教職員から |  2018/01/15

総合文化学科の上野俊哉先生が『Eco Criticism in Japan』(Lexington Books)に寄稿しました。

上野俊哉先生からメッセージが届きましたので、ご紹介します。





 エコクリティシズムという学際的な専門領域が北米で打ち出されてから二十年以上がたちます。

 この間、日本は神戸や東北の震災、原発事故や沖縄の米軍基地建設による環境破壊など、様々な問題に直面してきました。本書はアメリカ空軍学校の和気久明、金沢大学の結城正美、明治大学の菅啓次郎の三人の編者によって編まれた「日本におけるエコ文学批評」の英語圏でのはじめてのアンソロジーとなります。

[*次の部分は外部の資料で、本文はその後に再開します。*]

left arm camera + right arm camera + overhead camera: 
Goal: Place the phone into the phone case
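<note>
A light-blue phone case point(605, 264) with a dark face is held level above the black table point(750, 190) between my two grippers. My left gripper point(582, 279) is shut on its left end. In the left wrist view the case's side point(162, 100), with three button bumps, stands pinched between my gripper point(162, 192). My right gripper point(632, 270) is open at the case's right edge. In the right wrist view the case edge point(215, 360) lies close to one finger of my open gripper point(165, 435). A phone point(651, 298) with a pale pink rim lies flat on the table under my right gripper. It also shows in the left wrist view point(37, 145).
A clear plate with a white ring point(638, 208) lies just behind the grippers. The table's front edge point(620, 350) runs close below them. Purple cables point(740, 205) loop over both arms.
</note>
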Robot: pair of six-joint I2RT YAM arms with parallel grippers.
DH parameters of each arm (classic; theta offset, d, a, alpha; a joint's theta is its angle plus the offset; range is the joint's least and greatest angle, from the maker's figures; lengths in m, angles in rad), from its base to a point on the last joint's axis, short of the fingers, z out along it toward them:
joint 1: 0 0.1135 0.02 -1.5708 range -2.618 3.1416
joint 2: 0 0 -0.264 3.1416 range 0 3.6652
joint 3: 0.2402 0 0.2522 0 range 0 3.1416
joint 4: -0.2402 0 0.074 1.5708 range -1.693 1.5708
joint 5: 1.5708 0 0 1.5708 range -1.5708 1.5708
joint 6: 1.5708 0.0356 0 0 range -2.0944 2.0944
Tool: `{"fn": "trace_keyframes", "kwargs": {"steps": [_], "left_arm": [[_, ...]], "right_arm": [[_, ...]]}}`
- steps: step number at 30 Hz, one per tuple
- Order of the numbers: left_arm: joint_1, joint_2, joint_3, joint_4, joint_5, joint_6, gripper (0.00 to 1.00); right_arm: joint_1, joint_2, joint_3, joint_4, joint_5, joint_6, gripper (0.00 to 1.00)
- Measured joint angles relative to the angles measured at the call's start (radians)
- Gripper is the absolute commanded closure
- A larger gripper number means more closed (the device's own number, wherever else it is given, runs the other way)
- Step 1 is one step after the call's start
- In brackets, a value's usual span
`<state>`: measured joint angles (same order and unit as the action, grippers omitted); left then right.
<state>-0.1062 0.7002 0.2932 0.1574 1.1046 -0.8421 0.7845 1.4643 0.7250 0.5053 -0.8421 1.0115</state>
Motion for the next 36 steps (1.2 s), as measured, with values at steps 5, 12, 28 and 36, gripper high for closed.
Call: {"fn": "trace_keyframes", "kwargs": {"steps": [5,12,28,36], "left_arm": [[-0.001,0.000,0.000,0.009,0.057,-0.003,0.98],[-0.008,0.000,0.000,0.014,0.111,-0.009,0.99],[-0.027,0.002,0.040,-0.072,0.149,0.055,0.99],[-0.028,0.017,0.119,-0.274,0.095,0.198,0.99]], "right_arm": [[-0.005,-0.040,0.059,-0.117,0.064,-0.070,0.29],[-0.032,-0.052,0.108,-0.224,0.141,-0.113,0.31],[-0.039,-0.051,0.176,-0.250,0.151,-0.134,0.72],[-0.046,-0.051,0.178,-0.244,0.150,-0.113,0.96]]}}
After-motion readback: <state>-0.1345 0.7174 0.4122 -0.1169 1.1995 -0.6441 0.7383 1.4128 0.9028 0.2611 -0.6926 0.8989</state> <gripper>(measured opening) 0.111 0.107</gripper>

 生態系や環境という視角から文学を深く読み、社会や文化に批評的に切りこんでいく本書では、紫式部、清少納言、石牟礼道子、大江健三郎、古川日出男、安部公房、金子光晴、村上春樹などの文学、また宮崎駿や黒沢清の映画、さらに現代美術や写真、詩などが各国の研究者によって論じられています。『源氏物語』がエコクリティカルに読まれるマージョリー・ラインによる冒頭論文から、読者は一気に引きこまれるはずです。

 石牟礼の『苦界浄土』の英訳者であり、長年の友人でもあるリヴィア・モネは、何と日本のアニメ「コッペリオン」を題材にしています。わたしは日本最初のSFとされる安部の『第四間氷期』や代表作の『砂の女』をフェッリクス・ガタリやオブジェクト指向存在論との関連で考察する論考を寄せました。

 おうおうにして研究者は自分の専門領域や学んできた方法論だけに閉じこもりがちですが、それらを環境や自然、宇宙との関わり方にしなやかに開いていくような語りや姿勢をエコクリティシズムはそなえています。和光大学周辺の岡上の「足もとの自然」(堂前雅史)を生きなおすさいにも何かのヒントになるかもしれません。
 
 ハードカヴァーなのでいくぶん高価ですが、図書館などでさがしてみてください。